Patricia Bullrich la recordó así en un audio de Whatsapp: “Estamos todos muy apenados, muy consternados, muy tristes por lo que ha sucedido. Un drama. Sinceramente, me quedé totalmente congelada de que estas cosas puedan suceder. Ella nos daba mucha fuerza, siempre estaba organizando cosas y al frente de reuniones, al frente de la república”.
“Silvia siempre fue una persona muy considerada con el trabajo de los artistas. Muy amable, muy atenta. Me contrató para hacer varios eventos musicales y siempre me dio libertad de acción. Amaba la música como expresión religiosa y artística. Siempre fue muy generosa y nos recomendaba, de hecho uno de los últimos eventos que hicimos antes de la pandemia fue en Martindale, gracias a ella”, recuerda Laura Degolu, música del Coro Polifónico Nacional Argentino y productora de eventos artísticos.

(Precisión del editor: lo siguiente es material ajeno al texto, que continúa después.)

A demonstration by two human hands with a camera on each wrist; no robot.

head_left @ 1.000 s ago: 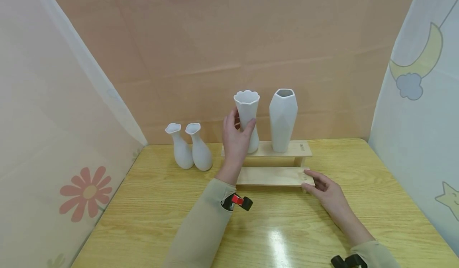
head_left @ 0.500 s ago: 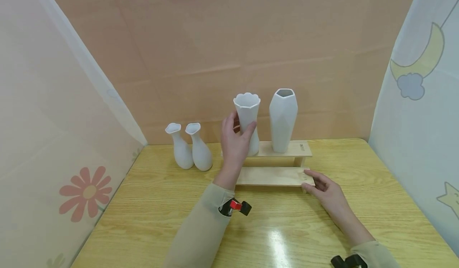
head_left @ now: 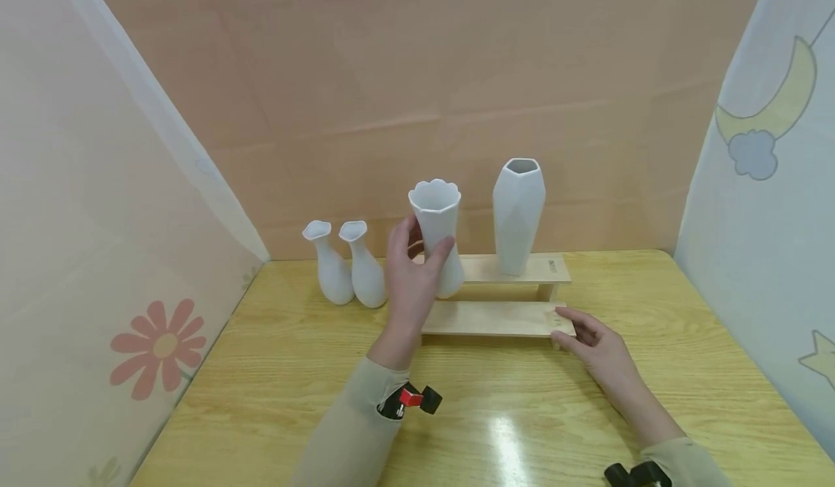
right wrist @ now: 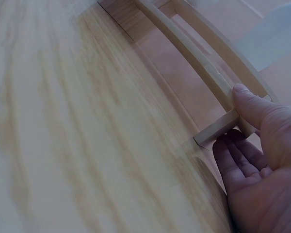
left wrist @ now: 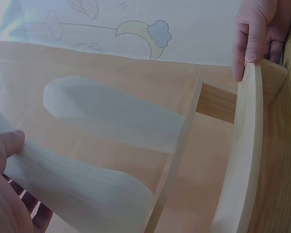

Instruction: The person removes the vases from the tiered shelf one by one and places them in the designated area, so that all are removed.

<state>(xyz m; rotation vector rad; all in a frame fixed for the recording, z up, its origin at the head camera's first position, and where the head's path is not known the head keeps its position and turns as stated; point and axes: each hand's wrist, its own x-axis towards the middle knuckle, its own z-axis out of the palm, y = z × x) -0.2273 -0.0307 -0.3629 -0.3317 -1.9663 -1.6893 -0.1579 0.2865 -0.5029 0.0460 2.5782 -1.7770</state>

María Concepción Sudato, responsable de Mediación Cultural de la Alianza Francesa, define a Saravia como “una mujer inteligente, vital, amante de la cultura francesa, lo que nos llevó a desarrollar muchos proyectos. Cuando hablabas con ella, sentías que las ideas fluían… El dolor me va a acompañar siempre”.
Quizá como un acto de resistencia, Silvia Saravia le había comprado una obra a Marta Minujin: “Un colchoncito, que se lo pagó en cuotas”. Cuentan que Neuss era un tipo que solo hablaba de dinero y de caballos, y que como parte del desdén por Silvia, le agradaba decir que a él no le interesaba en absoluto el arte. “Ni siquiera hablaba de caballos, sino de polo. Una artista argentina que lo trató muchas veces decía: él es un monstruo. No, es más que eso. Ella supo inmediatamente quién era él, siempre lo vio como lo que era. Ella es más clara en ver la violencia. Una vez Jorge me dijo, con un aire esotérico: ‘Es que no entiendo el arte porque me cuesta ver, porque soy daltónico’. Y yo le dije, ¿pero qué tiene que ver una cosa con la otra?”.

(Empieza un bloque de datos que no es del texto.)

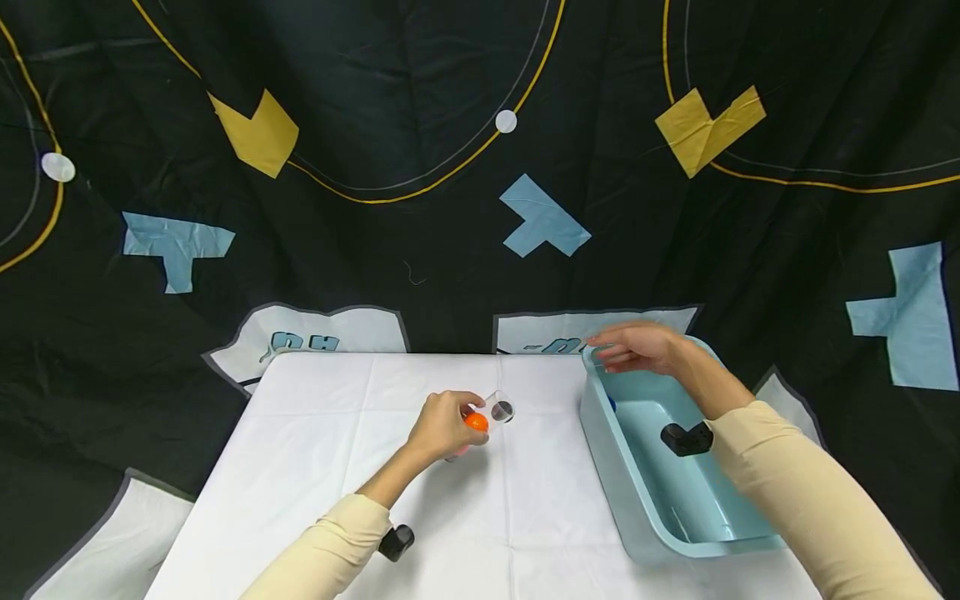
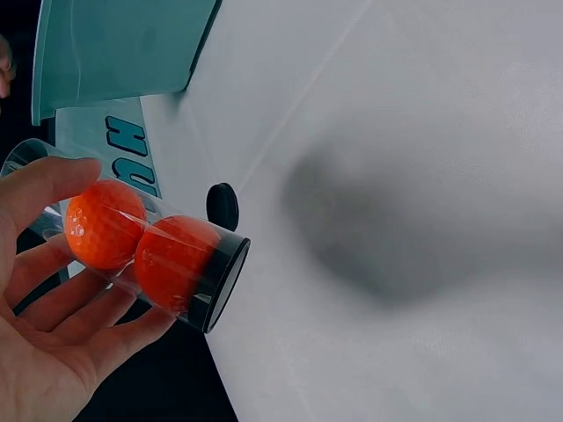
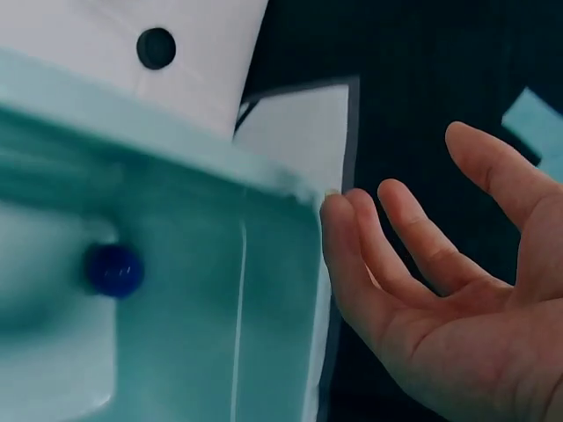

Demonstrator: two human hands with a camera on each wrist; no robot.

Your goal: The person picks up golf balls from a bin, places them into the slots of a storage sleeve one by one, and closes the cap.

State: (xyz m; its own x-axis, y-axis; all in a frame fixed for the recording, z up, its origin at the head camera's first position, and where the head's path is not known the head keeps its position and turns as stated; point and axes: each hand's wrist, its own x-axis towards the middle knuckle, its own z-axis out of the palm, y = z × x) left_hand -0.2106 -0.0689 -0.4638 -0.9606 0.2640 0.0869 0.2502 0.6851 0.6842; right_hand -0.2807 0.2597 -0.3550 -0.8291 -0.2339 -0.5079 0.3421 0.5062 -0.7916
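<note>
My left hand [image 1: 444,429] holds a clear plastic tube [image 2: 123,286] above the white table, thumb on one side and fingers on the other. Two orange golf balls [image 2: 106,224] sit inside it, side by side. A black cap [image 2: 227,286] closes the tube's lower end; the other end points away past the thumb. On the table behind the tube lies a loose black lid [image 3: 157,48]. Over the far left corner of the light blue bin [image 1: 626,500], my right hand [image 1: 636,346] is held with fingers spread and nothing in them.
Inside the bin, a dark blue ball [image 3: 114,270] lies near the far left end. The bin stands on the right side of the white table [image 1: 337,467]. Behind the table hangs a black cloth [image 1: 420,267] with yellow and blue tape marks.
</note>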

Todas las amigas describen a Silvia como una mujer inteligente, positiva, generosa, sólida e inquieta. Organizó en la Alianza Francesa un ciclo dedicado a Albert Camus; formaba parte de la Comisión del Hospital de Clínicas, y también del directorio de la Fundación del Teatro San Martín. Se había involucrado en distintos foros para fortalecer la democracia. “Los medios le dieron una dimensión pasiva, deshumanizada. La transformaron en un cero a la izquierda. Como si la hubieran matado de nuevo”, se lamentan sus amigas. “Es cierto que ahora se habla de él, del hombre de negocios, y de ella nada. Es como que se la empañó, cuando ella en esa familia era un sostén enorme, un pedestal”, dice Goetz, muy dolida. Otra amiga se indigna: “¿No viste los programas de tevé? Eran el machirulismo a la máxima expresión. Hacían toda una biografía de él: el tipo que la mató. ¡En cualquier país del mundo les hubieran caído encima!”.

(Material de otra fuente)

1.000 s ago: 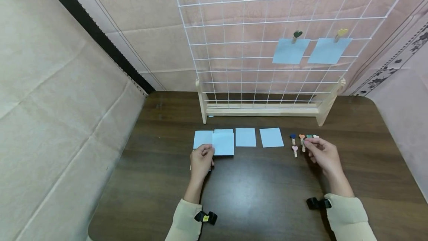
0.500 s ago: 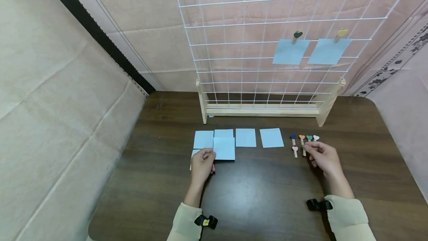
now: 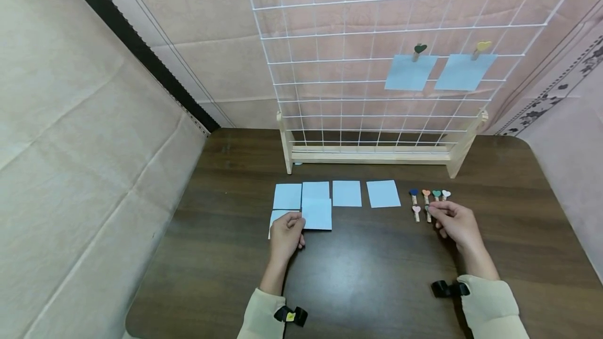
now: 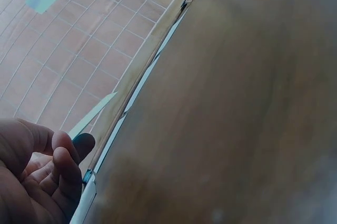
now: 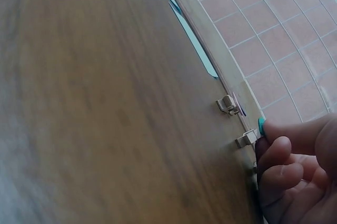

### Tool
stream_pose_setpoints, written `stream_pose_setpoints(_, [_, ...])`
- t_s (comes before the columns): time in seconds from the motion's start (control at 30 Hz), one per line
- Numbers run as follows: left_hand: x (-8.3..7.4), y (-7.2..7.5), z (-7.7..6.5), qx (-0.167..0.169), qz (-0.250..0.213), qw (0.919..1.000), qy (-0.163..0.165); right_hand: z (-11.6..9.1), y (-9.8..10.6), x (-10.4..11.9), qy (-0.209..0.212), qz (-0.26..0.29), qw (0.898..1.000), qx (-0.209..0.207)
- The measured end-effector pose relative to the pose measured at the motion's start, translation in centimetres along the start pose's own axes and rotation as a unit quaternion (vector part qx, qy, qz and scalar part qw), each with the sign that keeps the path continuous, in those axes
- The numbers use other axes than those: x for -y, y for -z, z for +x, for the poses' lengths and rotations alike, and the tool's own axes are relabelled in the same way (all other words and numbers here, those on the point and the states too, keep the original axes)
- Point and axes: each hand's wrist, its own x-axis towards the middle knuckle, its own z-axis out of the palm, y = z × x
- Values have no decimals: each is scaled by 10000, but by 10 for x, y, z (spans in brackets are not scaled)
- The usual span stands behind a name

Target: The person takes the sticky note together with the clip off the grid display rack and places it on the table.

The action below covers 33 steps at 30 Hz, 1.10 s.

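Observation:
My left hand [image 3: 286, 234] pinches one edge of a light blue square sheet of paper [image 3: 317, 214], held in front of the row of sheets and covering part of one behind it. In the left wrist view this sheet [image 4: 93, 113] appears edge-on beyond the fingertips. My right hand [image 3: 456, 222] pinches a small wooden clothespin [image 3: 428, 217] with a green heart. Its green heart [image 5: 261, 125] shows at the thumb and fingertip in the right wrist view. More heart-topped clothespins lie just beyond, including an orange-heart clothespin [image 3: 426, 193] and a pink-heart clothespin [image 3: 416, 210].
Several blue sheets [image 3: 347, 193] lie on the brown table [image 3: 358, 276]. Behind them stands a white wire grid [image 3: 330, 61] on a pale wooden base [image 3: 369, 156]. Two blue sheets hang on it, under a dark green-heart clothespin [image 3: 420, 48] and a yellow-heart clothespin [image 3: 482, 46].
My left hand has drawn its sheet toward me, uncovering more of the sheets behind. My right hand has shifted slightly toward me with the green-heart clothespin.

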Motion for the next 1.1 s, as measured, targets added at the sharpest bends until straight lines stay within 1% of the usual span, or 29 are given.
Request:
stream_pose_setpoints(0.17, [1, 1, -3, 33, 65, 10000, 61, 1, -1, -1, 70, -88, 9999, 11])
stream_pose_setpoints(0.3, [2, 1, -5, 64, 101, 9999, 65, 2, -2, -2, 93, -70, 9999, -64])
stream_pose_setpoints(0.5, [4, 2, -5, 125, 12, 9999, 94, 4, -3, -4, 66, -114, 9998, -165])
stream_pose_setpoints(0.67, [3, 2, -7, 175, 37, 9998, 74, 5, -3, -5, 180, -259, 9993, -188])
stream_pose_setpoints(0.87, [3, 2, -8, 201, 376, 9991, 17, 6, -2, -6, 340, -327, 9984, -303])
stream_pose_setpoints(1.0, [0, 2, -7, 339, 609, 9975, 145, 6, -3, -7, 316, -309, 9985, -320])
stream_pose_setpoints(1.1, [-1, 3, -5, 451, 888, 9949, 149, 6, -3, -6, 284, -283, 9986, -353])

Violeta, de los foros de política donde Saravia era activa, se lamenta: “¡Yo sé que por respeto estamos todos mudos por Silvia! Me siento mal de no decir cuánto lo siento, nos acercamos este tiempo por la política, siempre me apoyó, me alentó, me aconsejó, era muy medida, me hablaba con cariño… Este silencio me hace mal”.
Una de sus amigas de Nueva York recuerda el femicidio de la artista cubana Ana Mendieta a manos de su marido, Carl André, en 1985 en esa ciudad, y se lamenta: “Es como si la hubieran matado otra vez y yo hubiera estado ahí, sin poder nada”.